Para testar e apresentar suas novas composições, os músicos precisavam de uma platéia capaz de discernir. E, é claro, sua interpretação espontânea não seria prejudicada se o anfitrião abastado pudesse servir quantidades copiosas de bebidas importadas, sem precisar contabilizar o custo.
Frequentei e fotografei Pixinguinha, Caymmi, Baden-Powell, Tom e Vinicius em muitas dessas casas abertas.
A líder em termos de generoso apoio moral e líquido prestado à emergente MPB era a família Guinle, que financiara a primeira turnê internacional de Pixinguinha.
Essa viagem, que o levou a Paris e por toda a América Latina, foi compartilhada por seu histórico grupo Os Oito Batutas.
A casa de Jorginho Guinle continuou recebendo, com frequência, músicos brasileiros inovadores, tanto jovens quanto velhos, dando continuidade à tradição familiar de apoio aos artistas nacionais.
Outras casas em que os músicos eram bem recebidos eram as de Robert Lee (em Laranjeiras, o Morumbi carioca), de Bertie e Lourdes Faria (em Copacabana) e a de Vinicius de Moraes (no parque Guinle).
Na época em que Baden-Powell explodiu no cenário musical carioca e tocou no famoso show de bossa nova Bom Gourmet, ele frequentemente dormia debaixo do piano na sala de estar de Vinicius.
Os membros da esquerda intelectual eram frequentadores habituais da casa de Roberto e Zelinda Lee.
Essa era uma versão carioca da bela, porém temperamental e emocionalmente instável, Zelda Fitzgerald, mulher do romancista americano F. Scott Fitzgerald nos anos 20 e 30.
A chamada "esquerda festiva" atuou como caixa de ressonância e canal de divulgação das várias gerações que erguiam uma nova MPB a partir do tradicional choro, ao qual Pixinguinha estava misturando as novas influências "balançantes" vindas da África.
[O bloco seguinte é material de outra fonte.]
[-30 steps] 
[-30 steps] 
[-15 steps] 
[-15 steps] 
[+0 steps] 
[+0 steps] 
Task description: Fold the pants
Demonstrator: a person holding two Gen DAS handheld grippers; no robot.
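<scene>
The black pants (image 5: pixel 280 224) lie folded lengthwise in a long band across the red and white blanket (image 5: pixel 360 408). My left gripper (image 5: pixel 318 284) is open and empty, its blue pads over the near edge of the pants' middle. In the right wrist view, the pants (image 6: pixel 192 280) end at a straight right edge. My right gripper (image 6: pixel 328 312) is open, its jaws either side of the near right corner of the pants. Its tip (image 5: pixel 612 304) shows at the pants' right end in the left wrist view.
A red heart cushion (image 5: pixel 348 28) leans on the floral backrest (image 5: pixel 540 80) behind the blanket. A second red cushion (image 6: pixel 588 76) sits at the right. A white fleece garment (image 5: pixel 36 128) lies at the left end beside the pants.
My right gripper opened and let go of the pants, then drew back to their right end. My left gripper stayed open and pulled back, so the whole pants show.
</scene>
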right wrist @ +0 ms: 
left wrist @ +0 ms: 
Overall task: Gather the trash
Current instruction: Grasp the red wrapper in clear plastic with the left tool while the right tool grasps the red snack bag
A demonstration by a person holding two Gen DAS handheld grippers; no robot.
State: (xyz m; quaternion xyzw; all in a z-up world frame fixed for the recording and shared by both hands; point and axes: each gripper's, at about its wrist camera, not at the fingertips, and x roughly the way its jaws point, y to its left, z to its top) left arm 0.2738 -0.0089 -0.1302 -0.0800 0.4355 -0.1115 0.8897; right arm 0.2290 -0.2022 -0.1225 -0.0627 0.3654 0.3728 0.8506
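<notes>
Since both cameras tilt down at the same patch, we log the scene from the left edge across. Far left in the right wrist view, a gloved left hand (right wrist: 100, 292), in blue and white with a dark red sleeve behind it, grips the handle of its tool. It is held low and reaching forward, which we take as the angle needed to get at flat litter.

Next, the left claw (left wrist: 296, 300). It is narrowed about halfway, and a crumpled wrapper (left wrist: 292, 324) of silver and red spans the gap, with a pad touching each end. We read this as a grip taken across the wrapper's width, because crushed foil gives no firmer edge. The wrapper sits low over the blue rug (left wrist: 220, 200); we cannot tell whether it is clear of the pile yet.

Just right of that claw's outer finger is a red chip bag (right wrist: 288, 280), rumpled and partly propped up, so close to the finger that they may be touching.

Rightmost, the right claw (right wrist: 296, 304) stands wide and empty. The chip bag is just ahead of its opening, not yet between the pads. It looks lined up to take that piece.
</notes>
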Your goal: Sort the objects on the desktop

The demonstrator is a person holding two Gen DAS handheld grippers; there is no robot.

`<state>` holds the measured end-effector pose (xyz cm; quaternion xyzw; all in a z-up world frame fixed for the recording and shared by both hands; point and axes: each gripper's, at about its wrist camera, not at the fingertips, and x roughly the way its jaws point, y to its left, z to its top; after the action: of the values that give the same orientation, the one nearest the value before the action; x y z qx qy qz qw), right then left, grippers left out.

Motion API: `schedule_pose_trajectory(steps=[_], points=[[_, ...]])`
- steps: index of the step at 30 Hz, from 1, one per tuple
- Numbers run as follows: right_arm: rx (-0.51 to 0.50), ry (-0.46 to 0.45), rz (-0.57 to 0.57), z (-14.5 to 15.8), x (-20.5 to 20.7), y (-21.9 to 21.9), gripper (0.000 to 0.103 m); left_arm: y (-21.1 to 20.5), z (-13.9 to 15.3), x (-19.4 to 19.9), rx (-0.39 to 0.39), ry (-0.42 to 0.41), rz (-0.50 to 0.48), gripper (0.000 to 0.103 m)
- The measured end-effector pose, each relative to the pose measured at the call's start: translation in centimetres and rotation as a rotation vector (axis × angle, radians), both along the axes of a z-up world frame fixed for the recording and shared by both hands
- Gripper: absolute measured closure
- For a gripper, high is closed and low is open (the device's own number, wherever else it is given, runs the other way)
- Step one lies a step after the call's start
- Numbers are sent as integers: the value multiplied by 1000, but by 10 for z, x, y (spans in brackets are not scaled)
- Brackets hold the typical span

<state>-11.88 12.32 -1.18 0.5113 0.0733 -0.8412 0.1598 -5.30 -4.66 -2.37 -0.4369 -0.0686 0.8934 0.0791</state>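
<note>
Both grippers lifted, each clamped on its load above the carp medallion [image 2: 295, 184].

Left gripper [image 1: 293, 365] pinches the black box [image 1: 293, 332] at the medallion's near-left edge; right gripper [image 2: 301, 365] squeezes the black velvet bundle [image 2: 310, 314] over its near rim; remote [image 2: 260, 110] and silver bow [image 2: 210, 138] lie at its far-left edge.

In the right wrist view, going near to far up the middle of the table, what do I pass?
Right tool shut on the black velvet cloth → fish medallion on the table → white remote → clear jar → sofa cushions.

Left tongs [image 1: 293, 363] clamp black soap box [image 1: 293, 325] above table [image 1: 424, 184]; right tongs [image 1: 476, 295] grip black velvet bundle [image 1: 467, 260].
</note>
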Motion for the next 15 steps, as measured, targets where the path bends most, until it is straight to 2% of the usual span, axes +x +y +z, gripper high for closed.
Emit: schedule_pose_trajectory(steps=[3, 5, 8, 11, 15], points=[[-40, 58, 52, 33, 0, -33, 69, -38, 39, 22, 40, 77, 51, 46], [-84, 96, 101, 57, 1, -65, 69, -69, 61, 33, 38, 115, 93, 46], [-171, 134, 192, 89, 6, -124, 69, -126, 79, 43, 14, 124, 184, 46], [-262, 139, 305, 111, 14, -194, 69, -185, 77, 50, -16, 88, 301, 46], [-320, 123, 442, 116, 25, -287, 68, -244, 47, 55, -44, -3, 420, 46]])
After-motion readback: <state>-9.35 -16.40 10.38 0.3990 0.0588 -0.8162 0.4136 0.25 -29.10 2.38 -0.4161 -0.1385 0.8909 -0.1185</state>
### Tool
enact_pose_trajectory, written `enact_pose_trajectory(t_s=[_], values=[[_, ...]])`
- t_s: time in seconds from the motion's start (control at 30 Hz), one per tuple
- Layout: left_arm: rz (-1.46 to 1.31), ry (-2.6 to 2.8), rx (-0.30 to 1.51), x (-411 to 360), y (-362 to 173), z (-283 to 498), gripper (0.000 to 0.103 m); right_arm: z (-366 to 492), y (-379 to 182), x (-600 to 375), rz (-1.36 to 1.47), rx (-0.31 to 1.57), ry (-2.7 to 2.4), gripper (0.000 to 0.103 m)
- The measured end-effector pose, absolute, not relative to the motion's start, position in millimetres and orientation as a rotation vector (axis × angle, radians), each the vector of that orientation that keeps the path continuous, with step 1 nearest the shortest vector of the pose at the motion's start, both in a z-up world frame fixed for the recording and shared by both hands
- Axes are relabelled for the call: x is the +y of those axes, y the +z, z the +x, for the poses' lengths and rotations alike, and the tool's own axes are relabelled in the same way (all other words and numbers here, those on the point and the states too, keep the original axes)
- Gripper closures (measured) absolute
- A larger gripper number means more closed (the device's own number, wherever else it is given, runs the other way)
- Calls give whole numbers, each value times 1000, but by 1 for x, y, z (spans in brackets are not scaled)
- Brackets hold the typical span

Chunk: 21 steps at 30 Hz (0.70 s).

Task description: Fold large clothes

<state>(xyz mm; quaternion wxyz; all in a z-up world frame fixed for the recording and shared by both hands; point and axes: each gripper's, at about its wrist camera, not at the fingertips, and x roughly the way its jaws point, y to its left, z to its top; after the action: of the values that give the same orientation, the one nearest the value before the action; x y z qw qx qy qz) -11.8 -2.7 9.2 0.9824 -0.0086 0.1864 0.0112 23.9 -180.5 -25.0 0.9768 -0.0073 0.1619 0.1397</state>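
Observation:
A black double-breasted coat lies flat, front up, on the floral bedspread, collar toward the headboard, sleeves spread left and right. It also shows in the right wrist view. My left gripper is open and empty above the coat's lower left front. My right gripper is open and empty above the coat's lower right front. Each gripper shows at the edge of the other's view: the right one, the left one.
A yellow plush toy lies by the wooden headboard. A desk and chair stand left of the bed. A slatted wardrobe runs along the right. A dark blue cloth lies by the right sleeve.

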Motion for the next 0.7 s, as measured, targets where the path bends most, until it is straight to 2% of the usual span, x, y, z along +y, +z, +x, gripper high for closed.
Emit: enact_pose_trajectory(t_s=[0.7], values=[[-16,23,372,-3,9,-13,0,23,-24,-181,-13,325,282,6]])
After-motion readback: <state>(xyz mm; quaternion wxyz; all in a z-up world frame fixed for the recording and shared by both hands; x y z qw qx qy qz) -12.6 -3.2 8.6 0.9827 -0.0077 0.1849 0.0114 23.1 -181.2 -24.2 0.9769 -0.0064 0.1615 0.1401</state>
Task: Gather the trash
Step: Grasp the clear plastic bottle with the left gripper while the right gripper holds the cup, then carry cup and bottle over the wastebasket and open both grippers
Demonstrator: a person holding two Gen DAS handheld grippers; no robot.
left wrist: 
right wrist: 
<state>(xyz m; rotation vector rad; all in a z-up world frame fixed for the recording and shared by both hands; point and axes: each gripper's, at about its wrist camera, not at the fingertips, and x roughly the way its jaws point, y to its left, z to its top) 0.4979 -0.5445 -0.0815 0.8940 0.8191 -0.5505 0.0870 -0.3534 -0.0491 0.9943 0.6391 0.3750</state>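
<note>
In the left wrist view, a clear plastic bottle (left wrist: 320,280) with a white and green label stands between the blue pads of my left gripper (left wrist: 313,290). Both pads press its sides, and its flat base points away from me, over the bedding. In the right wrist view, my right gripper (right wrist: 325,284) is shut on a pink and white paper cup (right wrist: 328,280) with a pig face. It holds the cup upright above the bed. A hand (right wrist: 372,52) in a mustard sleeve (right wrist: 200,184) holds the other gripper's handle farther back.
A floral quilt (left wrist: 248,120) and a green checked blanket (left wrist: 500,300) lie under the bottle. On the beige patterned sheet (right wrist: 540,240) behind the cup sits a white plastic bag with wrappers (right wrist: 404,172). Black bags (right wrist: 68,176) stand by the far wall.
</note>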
Até mesmo Louis Armstrong dá o ar de sua graça nessa história.
Pixinguinha regalava seus amigos cariocas com histórias de como teria encontrado o trompetista de Nova Orleans na viagem de meio ano que fez à Europa em 1922.
Parece improvável que esse encontro tenha acontecido de fato. Segundo historiadores, Armstrong ainda não tinha arrumado condições para fazer uma viagem ao exterior.
Mas os dois monumentais músicos negros acabaram finalmente se encontrando de fato. O encontro se deu na década de 50, no Palácio do Catete, no Rio.
Louis, Pixinguinha e outro amigo meu, Duke Ellington, tinham em comum seu gênio musical e o fato de dedicarem um certo desprezo à realidade histórica.
Foi apenas mais ou menos recentemente que Jacob do Bandolim finalmente descobriu documentos que confirmaram a verdadeira data de nascimento de Pixinguinha, com uma diferença de um ano em relação ao dia que ele sempre anunciara.
Armstrong era notório improvisador quando o assunto era qualquer fato, e Duke simplesmente desaparecia por trás de uma cortina de fumaça criada por ele mesmo. Sua irmã costumava me dizer que Ellington era "um véu por trás de um véu por trás de um véu".
Pixinguinha estava em excelente companhia, tanto no sentido musical quanto no verídico.
Ele foi, com toda certeza, a estátua mais importante no desenvolvimento musical brasileiro da primeira metade do século.
Ao lado de Villa-Lobos e Tom Jobim, integra o triunvirato reinante da história musical brasileira, para mim.
Cada vez que fazíamos fotos juntos, eu me comovia com a doçura natural desse grande homem que compôs "Carinhoso".
O que permanece nas imagens que fizemos juntos é a postura gentil, porém real, do homem Pixinguinha.
Pixinguinha se portava como um imperador grande demais, mas profundamente carinhoso, do melhor que a vida tem a oferecer.
Duke Ellington, irmão de alma do sublime Pixinguinha, costumava reservar àqueles que mereciam sua aprovação suprema o termo "além da categoria". Pixinguinha, com toda certeza, era além da categoria.